Exact copies of the lines below, from the one with "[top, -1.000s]" up to and including the one with "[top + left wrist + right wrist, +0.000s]", are what this calls for; leave out pictures.

========================

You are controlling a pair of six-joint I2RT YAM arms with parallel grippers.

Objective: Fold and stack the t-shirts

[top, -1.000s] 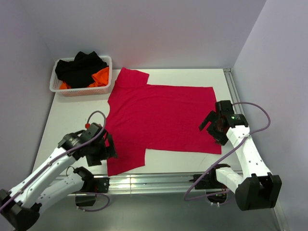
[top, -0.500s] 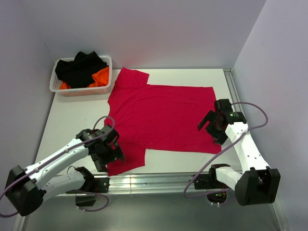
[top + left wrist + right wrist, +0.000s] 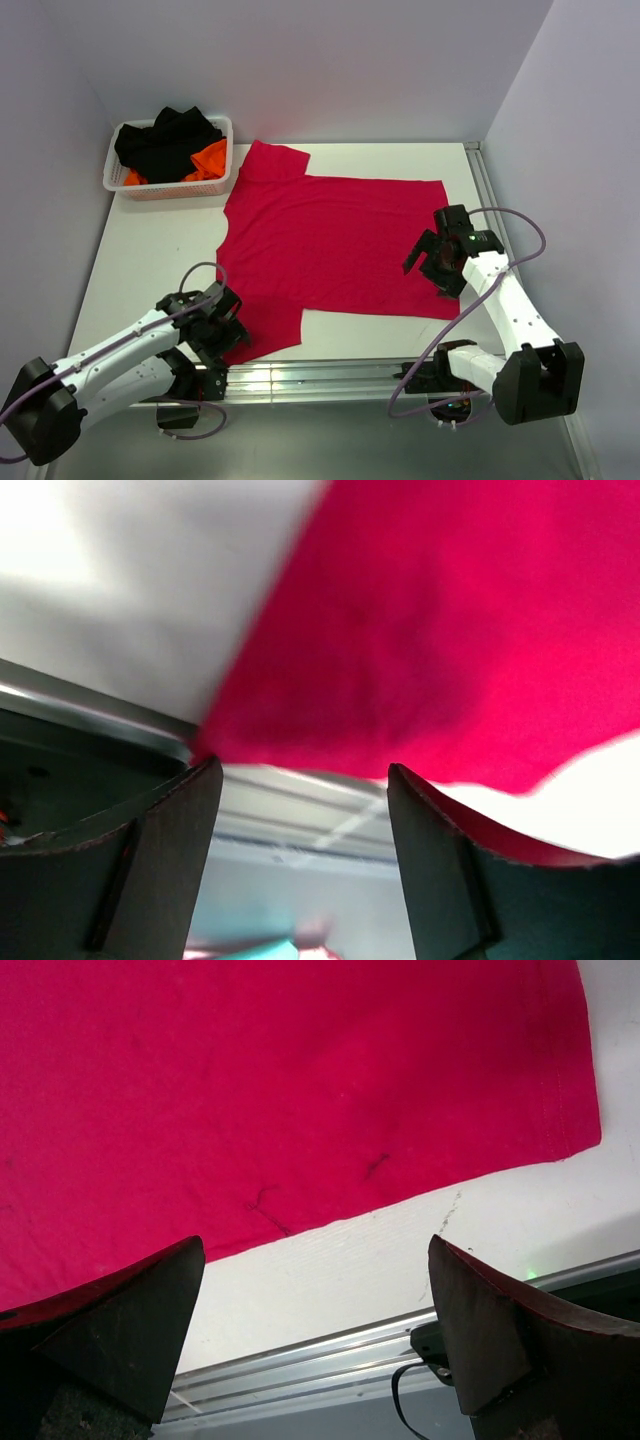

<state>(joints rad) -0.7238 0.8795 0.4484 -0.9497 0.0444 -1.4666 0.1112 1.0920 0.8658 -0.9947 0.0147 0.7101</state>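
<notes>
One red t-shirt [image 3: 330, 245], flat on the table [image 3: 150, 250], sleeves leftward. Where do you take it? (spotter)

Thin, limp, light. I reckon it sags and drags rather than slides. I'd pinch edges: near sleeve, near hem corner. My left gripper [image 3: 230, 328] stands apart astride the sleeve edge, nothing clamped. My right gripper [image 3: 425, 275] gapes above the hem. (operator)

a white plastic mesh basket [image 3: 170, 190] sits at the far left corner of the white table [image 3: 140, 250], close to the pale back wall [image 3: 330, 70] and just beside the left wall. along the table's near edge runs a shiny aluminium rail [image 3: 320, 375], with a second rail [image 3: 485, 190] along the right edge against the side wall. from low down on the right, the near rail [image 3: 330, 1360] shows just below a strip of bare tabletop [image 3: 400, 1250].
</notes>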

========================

■ **ANSWER SECTION**:
[top, -1.000s] 
[top, -0.500s] 
[top + left wrist + right wrist, +0.000s] 

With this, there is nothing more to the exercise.